The analysis identified commonly ubiquitous clinical terms like “in,” “to,” and “with,” which were segregated due to their limited potential in distinguishing prognostic variations. Among the top 20 clinically meaningful indicators vital for mortality prediction, intriguing insights emerged upon clinical interpretation. For instance, “Failure” and “Pain,” the leading predictors, denote prevalent symptoms within ICU care and can mirror disease severity and disability. Indicators 4 and 9 align with pulmonary pathology, their elevated importance reflecting the gravity of respiratory conditions and the necessity for ICU interventions, such as mechanical ventilation. Additional indicators such as “pneumonia” and “fall” manifest acute illness, carrying prognostic weight in mortality prediction. Clinical cues, such as “status,” “reflex,” and “shock,” correspond to mental well-being, with their significance in prognosis attributed to the association of delirium with adverse outcomes.

Figure 4. Explanation of the developed deep learning model. (A) The top 20 tokens of clinical notes evaluated by the Integrated Gradient values in 3 types of language scenarios. (B) The top 20 clinical variables evaluated by the Shapley values. BUN: blood urea nitrogen; CCI: Charlson comorbidity index; GCS: Glasgow Coma Scale; ICU: intensive care unit; PTT: partial thromboplastin time; SBP: systolic blood pressure; SHAP: SHapley Additive exPlanations; SpO2: oxygen saturation.

Clinical Variables Feature Analysis

We ranked the important clinical variables using the SHAP technique. The top 20 out of 52 clinical variables (Figure 4) show that for structured tabular data, the highest ranked variables also correlate with disease severity and poorer prognosis. These variables represent clinically important information, such as mental status, using the Glasgow Coma Scale, urine output, mechanical ventilation, activity, and respiratory rate measurements.

Principal Findings

This retrospective prognostic study aimed to develop, validate, and explain a multimodal DL prediction model for in-hospital outcomes in critically ill patients with HF. The model was constructed based on the admission notes and records from the first ICU admission day. Simultaneously, we compared the difference between multimodal and unimodal models and explored the individual importance of admission notes in the clinical practice of HF. We found that multimodality could further enhance the model’s ability and credibility to evaluate outcomes compared to unimodality.

Emerging clinical data sets provide an opportunity for the DL techniques to study the problem of in-hospital mortality prediction. Compared to previous related work, which mostly considers single modality or simply concatenates embeddings from different modalities, our work demonstrates a novel approach. We separately embed texts as well as categorical and continuous variables to integrate multimodal knowledge and leverage clinical notes information for better predictions.
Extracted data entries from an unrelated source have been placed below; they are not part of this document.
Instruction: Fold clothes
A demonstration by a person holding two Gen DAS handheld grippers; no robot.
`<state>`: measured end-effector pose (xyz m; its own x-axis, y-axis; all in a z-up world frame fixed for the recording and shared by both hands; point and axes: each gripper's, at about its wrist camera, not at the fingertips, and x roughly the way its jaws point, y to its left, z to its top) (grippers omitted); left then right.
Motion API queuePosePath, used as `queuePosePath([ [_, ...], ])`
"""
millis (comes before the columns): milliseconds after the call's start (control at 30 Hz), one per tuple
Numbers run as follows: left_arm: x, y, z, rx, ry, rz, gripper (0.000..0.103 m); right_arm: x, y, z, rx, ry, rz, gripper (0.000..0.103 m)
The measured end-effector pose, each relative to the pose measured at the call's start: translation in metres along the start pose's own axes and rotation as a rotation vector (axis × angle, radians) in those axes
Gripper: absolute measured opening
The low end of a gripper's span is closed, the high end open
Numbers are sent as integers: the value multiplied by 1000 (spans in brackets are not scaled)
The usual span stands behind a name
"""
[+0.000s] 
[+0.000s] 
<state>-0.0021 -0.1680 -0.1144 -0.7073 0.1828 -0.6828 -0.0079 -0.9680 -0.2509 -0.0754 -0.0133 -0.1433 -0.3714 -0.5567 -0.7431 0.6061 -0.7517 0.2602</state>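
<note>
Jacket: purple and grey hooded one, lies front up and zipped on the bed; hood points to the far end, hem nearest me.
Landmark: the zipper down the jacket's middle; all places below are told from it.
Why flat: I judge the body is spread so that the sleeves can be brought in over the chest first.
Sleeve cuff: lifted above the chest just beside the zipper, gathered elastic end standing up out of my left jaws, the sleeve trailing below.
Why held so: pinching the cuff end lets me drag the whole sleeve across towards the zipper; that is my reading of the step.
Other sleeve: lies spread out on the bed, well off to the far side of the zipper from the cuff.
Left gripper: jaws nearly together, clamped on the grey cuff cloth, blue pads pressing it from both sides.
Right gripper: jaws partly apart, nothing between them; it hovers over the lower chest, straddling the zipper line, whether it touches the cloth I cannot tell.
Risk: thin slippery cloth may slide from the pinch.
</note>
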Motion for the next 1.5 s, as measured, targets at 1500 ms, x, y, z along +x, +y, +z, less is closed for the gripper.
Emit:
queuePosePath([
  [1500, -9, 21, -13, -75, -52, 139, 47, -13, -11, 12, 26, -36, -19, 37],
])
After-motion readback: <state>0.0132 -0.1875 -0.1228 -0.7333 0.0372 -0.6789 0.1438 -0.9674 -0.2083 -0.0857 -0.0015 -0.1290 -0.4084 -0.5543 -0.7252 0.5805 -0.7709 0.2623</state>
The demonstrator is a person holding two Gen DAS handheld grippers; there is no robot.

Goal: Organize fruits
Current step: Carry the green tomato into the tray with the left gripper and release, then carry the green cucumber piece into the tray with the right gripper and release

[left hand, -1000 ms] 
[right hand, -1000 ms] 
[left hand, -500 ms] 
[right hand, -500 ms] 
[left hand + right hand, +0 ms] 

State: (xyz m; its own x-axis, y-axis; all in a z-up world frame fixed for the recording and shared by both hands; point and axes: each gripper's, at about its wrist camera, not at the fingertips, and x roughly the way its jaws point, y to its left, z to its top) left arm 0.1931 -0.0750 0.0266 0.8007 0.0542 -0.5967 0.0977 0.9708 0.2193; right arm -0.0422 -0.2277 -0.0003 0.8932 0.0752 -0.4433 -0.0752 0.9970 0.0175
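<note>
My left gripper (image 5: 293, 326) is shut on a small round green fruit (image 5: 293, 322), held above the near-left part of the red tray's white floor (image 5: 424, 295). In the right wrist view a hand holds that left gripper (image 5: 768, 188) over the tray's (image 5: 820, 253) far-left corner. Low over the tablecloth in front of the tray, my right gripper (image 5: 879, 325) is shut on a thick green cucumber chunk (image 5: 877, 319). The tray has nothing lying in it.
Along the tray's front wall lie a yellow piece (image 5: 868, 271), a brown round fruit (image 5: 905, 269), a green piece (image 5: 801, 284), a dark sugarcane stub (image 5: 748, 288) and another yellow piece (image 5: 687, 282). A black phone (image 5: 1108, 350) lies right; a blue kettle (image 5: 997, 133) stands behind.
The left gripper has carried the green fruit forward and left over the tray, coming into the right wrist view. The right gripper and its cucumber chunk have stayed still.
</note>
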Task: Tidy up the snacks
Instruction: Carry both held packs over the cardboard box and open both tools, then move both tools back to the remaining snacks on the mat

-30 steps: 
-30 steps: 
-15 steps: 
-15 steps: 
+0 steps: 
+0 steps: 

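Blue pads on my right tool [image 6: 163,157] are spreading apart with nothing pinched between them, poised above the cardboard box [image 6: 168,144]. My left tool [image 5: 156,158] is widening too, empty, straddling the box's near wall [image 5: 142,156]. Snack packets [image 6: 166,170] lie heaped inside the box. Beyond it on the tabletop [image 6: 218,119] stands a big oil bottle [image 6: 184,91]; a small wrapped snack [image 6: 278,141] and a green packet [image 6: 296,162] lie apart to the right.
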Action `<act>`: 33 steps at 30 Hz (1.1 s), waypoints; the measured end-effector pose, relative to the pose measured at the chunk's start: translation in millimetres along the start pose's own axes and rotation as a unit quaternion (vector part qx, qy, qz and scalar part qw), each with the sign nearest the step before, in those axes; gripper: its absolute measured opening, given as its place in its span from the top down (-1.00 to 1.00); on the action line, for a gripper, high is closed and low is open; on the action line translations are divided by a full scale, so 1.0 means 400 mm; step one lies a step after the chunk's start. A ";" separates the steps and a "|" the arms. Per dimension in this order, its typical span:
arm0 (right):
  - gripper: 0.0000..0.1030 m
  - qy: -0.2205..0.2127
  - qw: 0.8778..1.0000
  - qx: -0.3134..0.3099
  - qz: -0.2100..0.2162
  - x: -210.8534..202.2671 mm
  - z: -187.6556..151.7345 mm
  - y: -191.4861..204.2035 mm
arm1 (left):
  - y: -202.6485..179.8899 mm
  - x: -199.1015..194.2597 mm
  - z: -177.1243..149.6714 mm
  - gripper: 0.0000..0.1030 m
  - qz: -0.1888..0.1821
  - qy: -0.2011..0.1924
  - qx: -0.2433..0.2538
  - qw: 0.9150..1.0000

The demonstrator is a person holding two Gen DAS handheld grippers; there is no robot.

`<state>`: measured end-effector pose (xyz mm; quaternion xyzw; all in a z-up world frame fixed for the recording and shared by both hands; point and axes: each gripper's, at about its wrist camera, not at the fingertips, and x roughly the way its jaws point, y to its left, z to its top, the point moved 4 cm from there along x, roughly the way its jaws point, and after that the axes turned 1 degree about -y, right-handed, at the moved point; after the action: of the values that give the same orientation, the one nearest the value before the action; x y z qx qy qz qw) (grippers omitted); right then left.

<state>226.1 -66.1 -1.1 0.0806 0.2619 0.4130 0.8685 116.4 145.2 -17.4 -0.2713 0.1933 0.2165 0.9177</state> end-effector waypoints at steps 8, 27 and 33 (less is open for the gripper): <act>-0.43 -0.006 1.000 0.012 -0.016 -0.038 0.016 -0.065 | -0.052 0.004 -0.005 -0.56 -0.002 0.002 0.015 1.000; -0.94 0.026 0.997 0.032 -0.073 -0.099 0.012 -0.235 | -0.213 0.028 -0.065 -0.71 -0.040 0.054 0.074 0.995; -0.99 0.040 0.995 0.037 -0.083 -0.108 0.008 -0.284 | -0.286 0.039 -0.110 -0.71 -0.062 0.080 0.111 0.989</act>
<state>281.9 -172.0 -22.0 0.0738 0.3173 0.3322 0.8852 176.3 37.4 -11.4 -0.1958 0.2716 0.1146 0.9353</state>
Our comprehensive experiments demonstrate that our proposed model outperforms the models using single modality (text-only AUROC: 0.701; tabular-only AUROC: 0.790) by achieving high performance (AUROC: 0.838).

The fusion method we used integrated two different modalities—unstructured clinical notes and structured clinical variables—into a universal shareable space using a transformer block. It was efficient to leverage clinical notes and integrate tabular data. Meanwhile, the novel application of an attention mechanism on clinical data enhanced the model’s ability to focus on evaluating the target in models when fusing multimodal information. Our ablation study, as shown in Figures S3-S5 (Multimedia Appendix 1), on domain adaptive pretraining and task adaptive fine-tuning with multiple BERTs verified the significance of pretraining and fine-tuning, when implementing BERT models on natural language text, especially on domain-specific clinical notes.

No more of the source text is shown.